EXCERPTED RECORDS:
========
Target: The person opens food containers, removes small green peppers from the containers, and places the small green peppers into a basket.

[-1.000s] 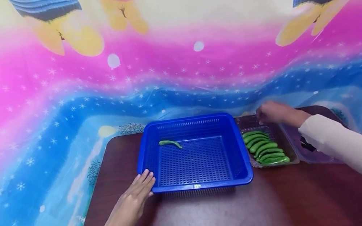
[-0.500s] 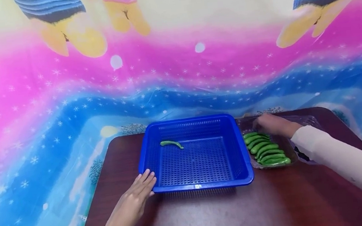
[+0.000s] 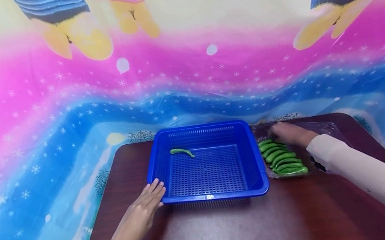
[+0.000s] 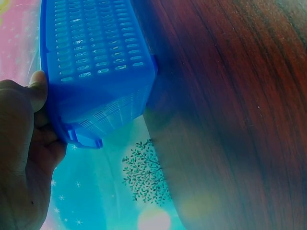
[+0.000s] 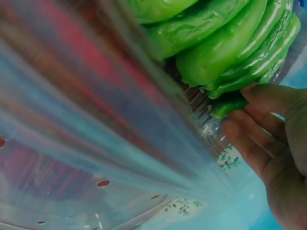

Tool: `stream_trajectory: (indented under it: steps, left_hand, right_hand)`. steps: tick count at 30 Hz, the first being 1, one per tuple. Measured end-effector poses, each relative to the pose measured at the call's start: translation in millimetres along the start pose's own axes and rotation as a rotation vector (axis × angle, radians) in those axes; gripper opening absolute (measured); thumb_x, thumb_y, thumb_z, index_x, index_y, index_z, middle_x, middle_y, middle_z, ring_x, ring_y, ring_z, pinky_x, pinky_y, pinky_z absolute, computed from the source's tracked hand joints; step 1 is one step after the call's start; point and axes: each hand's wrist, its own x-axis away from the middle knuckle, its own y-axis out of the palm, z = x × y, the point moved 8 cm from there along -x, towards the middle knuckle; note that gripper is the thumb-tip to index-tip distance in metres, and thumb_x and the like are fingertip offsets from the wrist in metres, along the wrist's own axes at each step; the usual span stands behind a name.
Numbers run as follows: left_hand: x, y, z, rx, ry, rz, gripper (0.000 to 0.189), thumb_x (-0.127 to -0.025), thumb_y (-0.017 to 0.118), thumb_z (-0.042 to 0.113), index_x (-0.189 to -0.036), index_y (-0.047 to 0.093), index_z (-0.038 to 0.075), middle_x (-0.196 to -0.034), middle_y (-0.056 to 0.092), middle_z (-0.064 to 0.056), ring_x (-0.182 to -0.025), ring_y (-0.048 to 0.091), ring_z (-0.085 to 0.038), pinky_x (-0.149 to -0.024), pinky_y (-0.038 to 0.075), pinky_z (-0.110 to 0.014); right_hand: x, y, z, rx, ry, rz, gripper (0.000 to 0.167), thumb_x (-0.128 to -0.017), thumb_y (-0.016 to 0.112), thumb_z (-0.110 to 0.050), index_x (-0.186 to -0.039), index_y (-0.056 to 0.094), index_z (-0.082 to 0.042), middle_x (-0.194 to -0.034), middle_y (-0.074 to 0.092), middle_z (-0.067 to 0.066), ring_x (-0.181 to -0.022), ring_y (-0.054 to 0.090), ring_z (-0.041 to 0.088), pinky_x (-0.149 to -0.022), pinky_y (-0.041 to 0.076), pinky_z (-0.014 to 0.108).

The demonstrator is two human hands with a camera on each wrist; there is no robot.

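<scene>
A blue plastic basket point(image 3: 217, 197) stands on the table, one slim curved green pepper point(image 3: 181, 152) lying inside it. At its near left corner my left hand point(image 3: 140, 210) holds the rim, fingers over the top and the thumb point(image 4: 38, 88) at the edge in the left wrist view. To the right, a clear plastic container point(image 3: 310, 168) carries a row of several green peppers point(image 3: 281, 156). My right hand point(image 3: 289, 133) reaches over its far end. In the right wrist view the thumb and fingers pinch the end of a dark green pepper point(image 5: 229, 104), partly hidden under its neighbours.
The container's clear lid point(image 5: 129, 124) stands folded open on the right, blurred in the right wrist view. The brown wooden table point(image 3: 237, 227) reaches back to a printed cloth point(image 3: 189, 81) hanging behind it.
My right hand has come down slightly to the left onto the far end of the pepper row, its sleeve shifting with it. The left hand stays on the basket rim.
</scene>
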Motion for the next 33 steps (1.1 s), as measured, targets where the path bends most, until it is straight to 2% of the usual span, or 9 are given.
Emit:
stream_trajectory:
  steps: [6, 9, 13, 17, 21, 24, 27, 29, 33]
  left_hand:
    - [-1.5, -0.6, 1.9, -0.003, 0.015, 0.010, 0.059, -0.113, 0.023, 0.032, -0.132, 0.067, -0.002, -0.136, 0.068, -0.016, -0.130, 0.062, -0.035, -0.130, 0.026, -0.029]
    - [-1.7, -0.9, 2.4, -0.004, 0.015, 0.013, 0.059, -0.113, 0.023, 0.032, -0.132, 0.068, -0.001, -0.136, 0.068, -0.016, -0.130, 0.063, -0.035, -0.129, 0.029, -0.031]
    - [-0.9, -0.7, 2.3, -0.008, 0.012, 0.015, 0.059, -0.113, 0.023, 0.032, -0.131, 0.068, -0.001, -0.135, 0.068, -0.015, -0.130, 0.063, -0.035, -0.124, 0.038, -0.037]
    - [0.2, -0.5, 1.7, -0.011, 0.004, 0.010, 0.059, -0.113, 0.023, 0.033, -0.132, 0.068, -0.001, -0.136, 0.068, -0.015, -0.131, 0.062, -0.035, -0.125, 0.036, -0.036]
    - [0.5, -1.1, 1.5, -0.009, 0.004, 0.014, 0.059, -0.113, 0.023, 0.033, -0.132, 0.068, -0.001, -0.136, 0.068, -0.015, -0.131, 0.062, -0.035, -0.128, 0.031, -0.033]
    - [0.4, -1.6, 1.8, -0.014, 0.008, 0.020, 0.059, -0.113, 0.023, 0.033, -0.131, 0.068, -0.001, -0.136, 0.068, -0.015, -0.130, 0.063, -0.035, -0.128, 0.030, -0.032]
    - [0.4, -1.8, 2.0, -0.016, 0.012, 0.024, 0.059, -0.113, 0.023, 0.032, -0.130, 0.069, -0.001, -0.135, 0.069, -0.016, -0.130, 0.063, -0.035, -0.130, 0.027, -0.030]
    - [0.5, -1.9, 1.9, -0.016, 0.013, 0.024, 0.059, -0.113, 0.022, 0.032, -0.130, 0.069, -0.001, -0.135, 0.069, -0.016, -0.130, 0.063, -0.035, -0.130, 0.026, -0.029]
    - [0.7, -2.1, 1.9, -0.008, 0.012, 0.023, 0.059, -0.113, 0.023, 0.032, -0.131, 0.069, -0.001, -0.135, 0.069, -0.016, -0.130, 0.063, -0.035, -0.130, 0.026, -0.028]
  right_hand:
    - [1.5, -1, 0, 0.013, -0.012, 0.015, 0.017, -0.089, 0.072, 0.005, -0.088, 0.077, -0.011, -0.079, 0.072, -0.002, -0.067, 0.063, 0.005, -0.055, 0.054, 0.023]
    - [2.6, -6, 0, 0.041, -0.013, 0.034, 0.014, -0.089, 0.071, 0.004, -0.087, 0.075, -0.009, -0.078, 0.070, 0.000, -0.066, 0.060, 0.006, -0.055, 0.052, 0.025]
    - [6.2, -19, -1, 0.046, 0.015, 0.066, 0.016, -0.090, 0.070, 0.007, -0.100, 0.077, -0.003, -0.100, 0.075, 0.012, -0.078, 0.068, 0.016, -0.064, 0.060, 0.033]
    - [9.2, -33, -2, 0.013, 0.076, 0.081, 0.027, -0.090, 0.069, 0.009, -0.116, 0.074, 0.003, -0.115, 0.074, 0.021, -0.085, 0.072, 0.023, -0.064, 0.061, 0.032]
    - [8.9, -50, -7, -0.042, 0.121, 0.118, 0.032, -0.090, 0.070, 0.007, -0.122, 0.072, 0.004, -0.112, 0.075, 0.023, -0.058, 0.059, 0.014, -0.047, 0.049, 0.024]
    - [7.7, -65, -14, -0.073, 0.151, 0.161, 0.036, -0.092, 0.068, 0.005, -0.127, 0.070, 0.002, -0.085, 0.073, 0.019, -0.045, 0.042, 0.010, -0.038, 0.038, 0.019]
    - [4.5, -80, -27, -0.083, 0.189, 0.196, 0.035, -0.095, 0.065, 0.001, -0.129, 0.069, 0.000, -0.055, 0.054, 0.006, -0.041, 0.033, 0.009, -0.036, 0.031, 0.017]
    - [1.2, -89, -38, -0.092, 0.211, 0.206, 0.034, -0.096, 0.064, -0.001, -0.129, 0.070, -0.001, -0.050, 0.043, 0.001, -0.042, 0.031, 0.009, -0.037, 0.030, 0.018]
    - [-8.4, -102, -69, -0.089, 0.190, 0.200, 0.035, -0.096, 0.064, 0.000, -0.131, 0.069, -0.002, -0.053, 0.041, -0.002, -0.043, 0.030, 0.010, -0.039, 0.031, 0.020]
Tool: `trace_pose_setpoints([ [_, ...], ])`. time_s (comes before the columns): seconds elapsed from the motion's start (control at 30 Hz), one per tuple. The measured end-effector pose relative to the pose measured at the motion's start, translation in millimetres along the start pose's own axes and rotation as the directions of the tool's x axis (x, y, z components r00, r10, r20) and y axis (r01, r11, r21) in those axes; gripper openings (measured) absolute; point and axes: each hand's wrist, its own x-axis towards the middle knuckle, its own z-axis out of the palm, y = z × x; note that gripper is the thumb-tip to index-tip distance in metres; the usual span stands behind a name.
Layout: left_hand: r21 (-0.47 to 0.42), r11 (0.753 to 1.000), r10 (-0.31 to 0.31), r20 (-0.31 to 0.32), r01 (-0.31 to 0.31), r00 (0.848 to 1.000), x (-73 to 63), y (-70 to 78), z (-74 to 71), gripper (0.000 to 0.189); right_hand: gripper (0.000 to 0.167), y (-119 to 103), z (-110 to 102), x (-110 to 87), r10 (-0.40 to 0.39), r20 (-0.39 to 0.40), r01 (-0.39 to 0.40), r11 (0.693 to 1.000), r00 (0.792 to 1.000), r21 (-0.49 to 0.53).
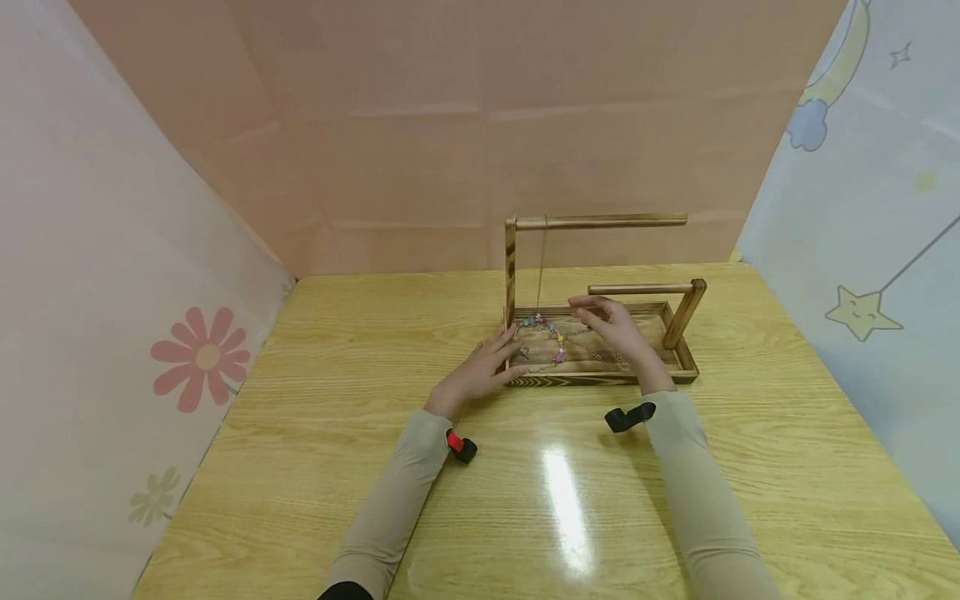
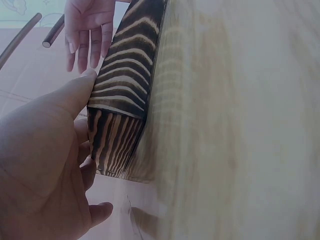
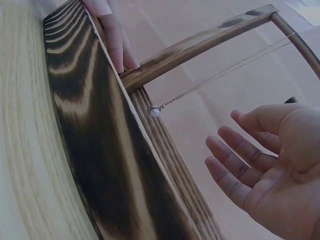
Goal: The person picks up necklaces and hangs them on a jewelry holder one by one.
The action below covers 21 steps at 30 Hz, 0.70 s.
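Observation:
A wooden jewellery stand [image 1: 570,379] with a tray base and two bars stands on the table. My left hand [image 1: 480,368] rests at its left end, fingers spread; in the left wrist view its thumb [image 2: 82,90] touches the tray's rim. Over the tray my right hand [image 1: 611,325] hovers with loosely bent fingers and nothing in them. A thin chain necklace [image 1: 542,267] hangs from the upper bar; the right wrist view shows its pearl-like pendant [image 3: 155,111]. In the tray lies a colourful charm bracelet [image 1: 560,339], with fine chains [image 1: 596,355] beside it.
The upper bar [image 1: 607,221] reaches right from a tall post at the tray's left end. A lower bar [image 1: 637,289] extends left from a short post [image 1: 684,315] on the right, just behind my right hand. Printed cloth walls enclose the wooden table [image 1: 375,333].

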Motion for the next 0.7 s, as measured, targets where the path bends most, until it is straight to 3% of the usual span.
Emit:
trace_pose_setpoints([
  [0.23,0.003,1.0,0.004,0.001,-0.004,1.0,-1.0,0.9,-0.7,0.063,0.04,25,-4,7.6,0.016,-0.023,-0.016,1.0,1.0,0.018],
  [0.7,0.004,1.0,0.015,-0.007,-0.015,1.0,0.0,-0.6,0.4,0.061,0.043,29,-15,3.3,0.038,-0.064,-0.039,0.999,0.997,-0.016],
])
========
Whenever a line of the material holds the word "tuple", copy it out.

RESPONSE:
Tool: `stream_trajectory: (indented under it: steps, left_hand, right_hand)`. steps: tick count at 30 Hz, the first being 1, one per tuple. Measured end-effector poses, each relative to the pose measured at the call's start: translation in millimetres along the start pose's own axes and rotation as a rotation vector (axis × angle, radians) in those axes; gripper opening absolute (measured); thumb_x, thumb_y, thumb_z, index_x, index_y, index_z, middle_x, middle_y, middle_z, ring_x, ring_y, ring_z, pinky_x, pinky_y, pinky_z absolute, computed from the source's tracked hand joints; step 1 is one step after the call's start; point and axes: each hand's wrist, its own x-axis away from the middle knuckle, its own y-axis out of the palm, z = x × y, the point moved 8 cm from there along -x, towards the middle knuckle; note that gripper is the thumb-tip to index-tip distance in metres, and thumb_x and the like are fingertip offsets from the wrist in metres, along the wrist's own axes at each step; the usual span stands behind a name.
Tool: `trace_pose_setpoints([ [_, ...], ])`. time_s (comes before the columns): seconds elapsed from the motion's start (control at 30 Hz), one per tuple. The measured end-effector pose relative to the pose measured at the motion's start, translation in millimetres along the start pose's own axes and rotation as the directions of the tool's x axis (x, y, z components r00, r10, r20) and y axis (r01, r11, r21) in those axes; gripper openings (measured) absolute; point and axes: each hand's wrist, its own x-axis towards the middle knuckle, its own z-axis out of the palm, y = z × x; note that gripper is the thumb-tip to index-tip distance in metres; the usual span stands behind a name.

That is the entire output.